## EXERCISE AIM
List each line of the data that holds the string "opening".

## DATA PROVIDED

#####

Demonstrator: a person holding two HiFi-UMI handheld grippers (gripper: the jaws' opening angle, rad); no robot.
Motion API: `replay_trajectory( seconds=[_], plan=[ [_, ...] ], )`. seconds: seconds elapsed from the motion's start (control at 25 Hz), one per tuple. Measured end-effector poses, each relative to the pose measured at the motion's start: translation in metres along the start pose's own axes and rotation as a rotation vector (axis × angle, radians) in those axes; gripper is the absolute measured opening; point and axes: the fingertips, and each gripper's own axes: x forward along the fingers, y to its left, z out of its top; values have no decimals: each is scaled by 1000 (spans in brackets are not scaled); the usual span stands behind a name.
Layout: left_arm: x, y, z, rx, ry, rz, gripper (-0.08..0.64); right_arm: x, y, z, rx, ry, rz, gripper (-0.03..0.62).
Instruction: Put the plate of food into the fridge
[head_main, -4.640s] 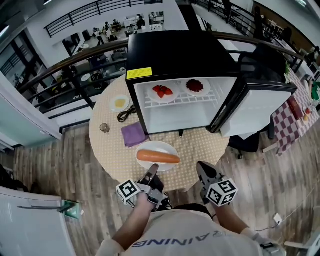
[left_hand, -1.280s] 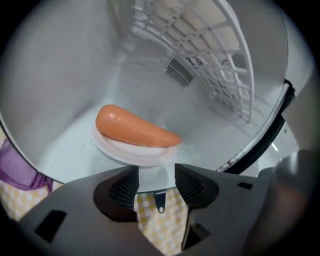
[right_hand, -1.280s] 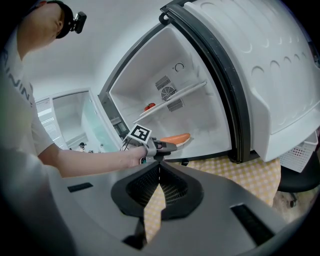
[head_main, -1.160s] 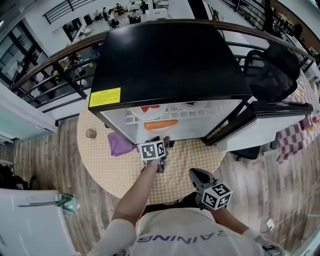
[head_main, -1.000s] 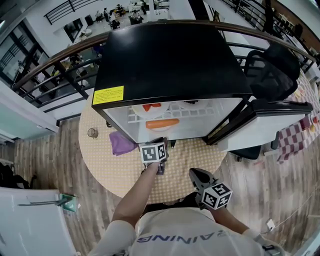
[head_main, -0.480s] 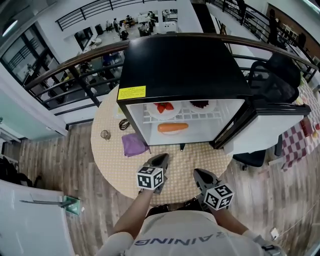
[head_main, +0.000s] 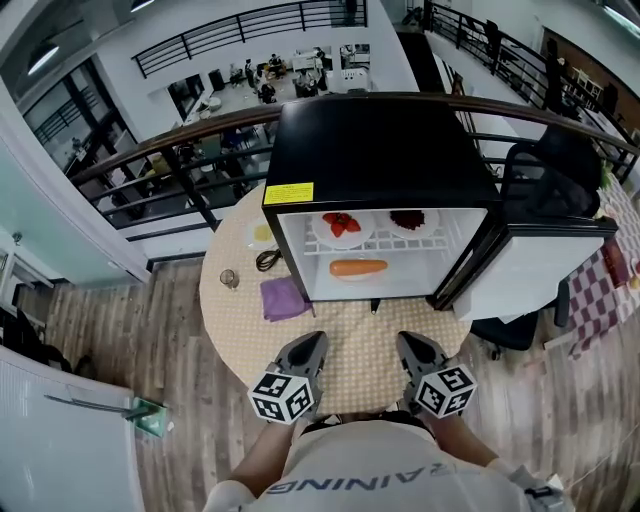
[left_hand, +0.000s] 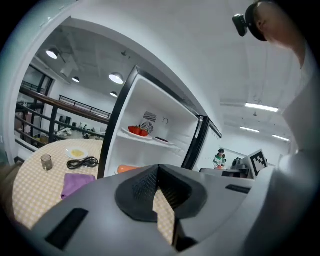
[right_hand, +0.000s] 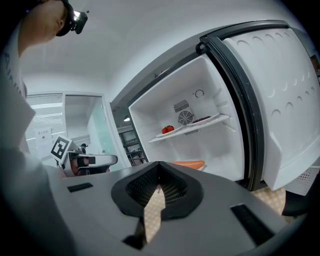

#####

## REPLY
Demonstrator: a person holding two HiFi-UMI handheld grippers (gripper: the jaws' opening angle, rad); no robot.
Motion API: `replay_trajectory( seconds=[_], plan=[ [_, ...] ], )`. seconds: seconds elapsed from the motion's start (control at 25 Hz), one per tuple. Measured end-effector poses, each relative to the pose measured at the motion's start: translation in metres along the start pose's own axes and rotation as a rotation vector (axis × angle, radians) in those axes; gripper is the absolute measured opening; point and axes: the fingertips, and each gripper's own axes: x forward along the fingers, y to its left, z out of its top; values have no decimals: each is scaled by 1000 (spans in brackets are not scaled); the usual span stands behind a name.

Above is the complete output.